EDITORIAL
Unions must act like unions
Published Jul 22, 2011 7:23 PM
State employees in New York and Connecticut, as in so many other states, are
being told they have to make painful concessions in order to prevent mass
layoffs. But it’s not just the politicians who are telling them this.
It’s their own union leaders.
How many times have workers in the private sector been told by their bosses
that there was no money for health care, for raises, for pensions? But the
workers knew that was a lie, and they fought for better contracts. Sometimes
they had to walk the picket line for days, weeks or even months. But if they
held out, they had a chance of winning many of their demands. That’s how
millions of workers in unions were able to move out of poverty.
Unions in the public sector are often more restricted by reactionary laws
barring strikes, but they are still supposed to fight for the workers, not do
the work of the bosses and their politicians. When the states or cities say,
“Jump,” public workers don’t want their unions to answer,
“How high?”
In Connecticut a month ago, a rotten, giveback contract negotiated by union
leaders was rejected by workers in the state employees’ unions. They told
their unions to fight for something better. Gov. Dannel Malloy, a Democrat,
then increased the pressure, saying the state had to immediately institute huge
cuts in economic development programs, highway rest stops, bus subsidies and
bridge inspections and close courthouses, welfare offices and motor vehicle
branches. Layoff notices were sent out to 6,500 workers.

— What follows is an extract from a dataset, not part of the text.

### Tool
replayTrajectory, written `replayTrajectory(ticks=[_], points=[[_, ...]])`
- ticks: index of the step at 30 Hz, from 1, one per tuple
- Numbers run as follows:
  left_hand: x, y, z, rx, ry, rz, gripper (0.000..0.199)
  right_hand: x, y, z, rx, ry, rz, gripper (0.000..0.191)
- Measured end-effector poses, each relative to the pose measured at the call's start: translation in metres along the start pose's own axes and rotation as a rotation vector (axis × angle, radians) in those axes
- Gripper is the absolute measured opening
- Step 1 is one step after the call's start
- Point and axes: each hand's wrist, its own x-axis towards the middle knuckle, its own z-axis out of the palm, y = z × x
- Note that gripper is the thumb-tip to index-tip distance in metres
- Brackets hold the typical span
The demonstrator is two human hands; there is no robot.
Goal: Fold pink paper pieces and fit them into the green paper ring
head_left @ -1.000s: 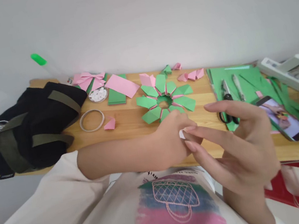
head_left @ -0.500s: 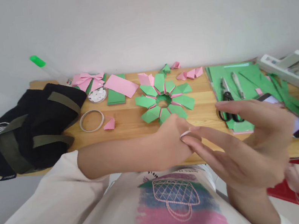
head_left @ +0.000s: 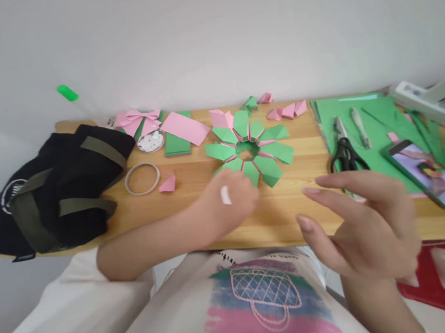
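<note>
A small white strip [head_left: 225,195] lies stuck on the back of my left hand [head_left: 228,202], whose fingers are curled in and mostly hidden from view. This hand is at the near edge of a ring of folded green and pink paper [head_left: 273,152] on the table. To its right, my right hand [head_left: 354,218] hovers over the table's front edge, fingers bent and apart, holding nothing. Left of the ring are a roll of tape [head_left: 140,165] and a small folded pink piece [head_left: 168,184].
A black bag [head_left: 52,195] is at the left. Pink sheets [head_left: 186,128] and a round container [head_left: 150,142] stand behind. Scissors [head_left: 345,149], a cutter [head_left: 360,126] and a phone [head_left: 431,174] rest on green paper [head_left: 375,107]; a power strip [head_left: 434,105] is beyond.
My hands have moved apart: the left went left, and the right let go of the white strip near it, fingers now spread. The strip now shows on the left hand's back.
</note>
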Motion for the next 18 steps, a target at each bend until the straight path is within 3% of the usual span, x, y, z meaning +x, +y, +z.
replayTrajectory(ticks=[1,3,7,9,13,16,18], points=[[-0.008,-0.011,0.001,0.149,-0.065,-0.031,0.026,-0.003,0.001,0.002,0.037,-0.005,0.025,0.024],[-0.029,-0.037,0.005,0.293,-0.067,-0.160,0.023,-0.010,0.004,0.006,0.110,-0.057,0.070,0.021],[-0.075,-0.088,0.024,0.351,0.026,-0.425,0.018,-0.024,0.005,0.019,0.234,-0.184,0.147,0.017],[-0.092,-0.104,0.035,0.261,0.083,-0.461,0.022,-0.031,0.003,0.025,0.287,-0.213,0.196,0.015],[-0.103,-0.114,0.056,0.119,0.169,-0.552,0.031,-0.040,-0.002,0.033,0.338,-0.251,0.249,0.013],[-0.097,-0.111,0.065,0.079,0.249,-0.556,0.033,-0.046,-0.003,0.038,0.371,-0.286,0.276,0.011],[-0.089,-0.110,0.067,0.086,0.273,-0.575,0.036,-0.050,-0.004,0.042,0.395,-0.322,0.282,0.022]])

This declaration of war against the workers should have been answered with a
plan of struggle to force the politicians to back down. Instead, the union
leaders decided to change the rules on how many votes it takes to ratify a
giveback contract.
In order to protect the gains made in previous contracts, these rules had
required an 80 percent acceptance vote. Only 57 percent had voted in June to
accept the giveback contract, even after enormous pressure on the members to do
so from the governor and the Democrat-controlled General Assembly. Now the
union leaders have decided to make ratification possible with a simple
majority.
Will this make the governor reverse the layoffs? Or will it only whet the
appetites of those who are trying to set back the workers’ standard of
living and destroy their unions?
Now the two largest unions of New York state employees — the Civil
Service Employees Association and the Public Employees Federation — are
following suit, trying to convince their members to accept a three-year wage
freeze, unpaid furloughs and benefit cuts, supposedly as protection against
layoffs.
There wouldn’t be any unions in this country if that had been the mindset
in the last big capitalist crisis of the 1930s. The bosses and their
politicians always say there’s no money for the workers — until the
workers’ struggle forces them to cough it up.
Workers who don’t have a union need to fight to get one. And workers with
unions need to fight to make their unions fight!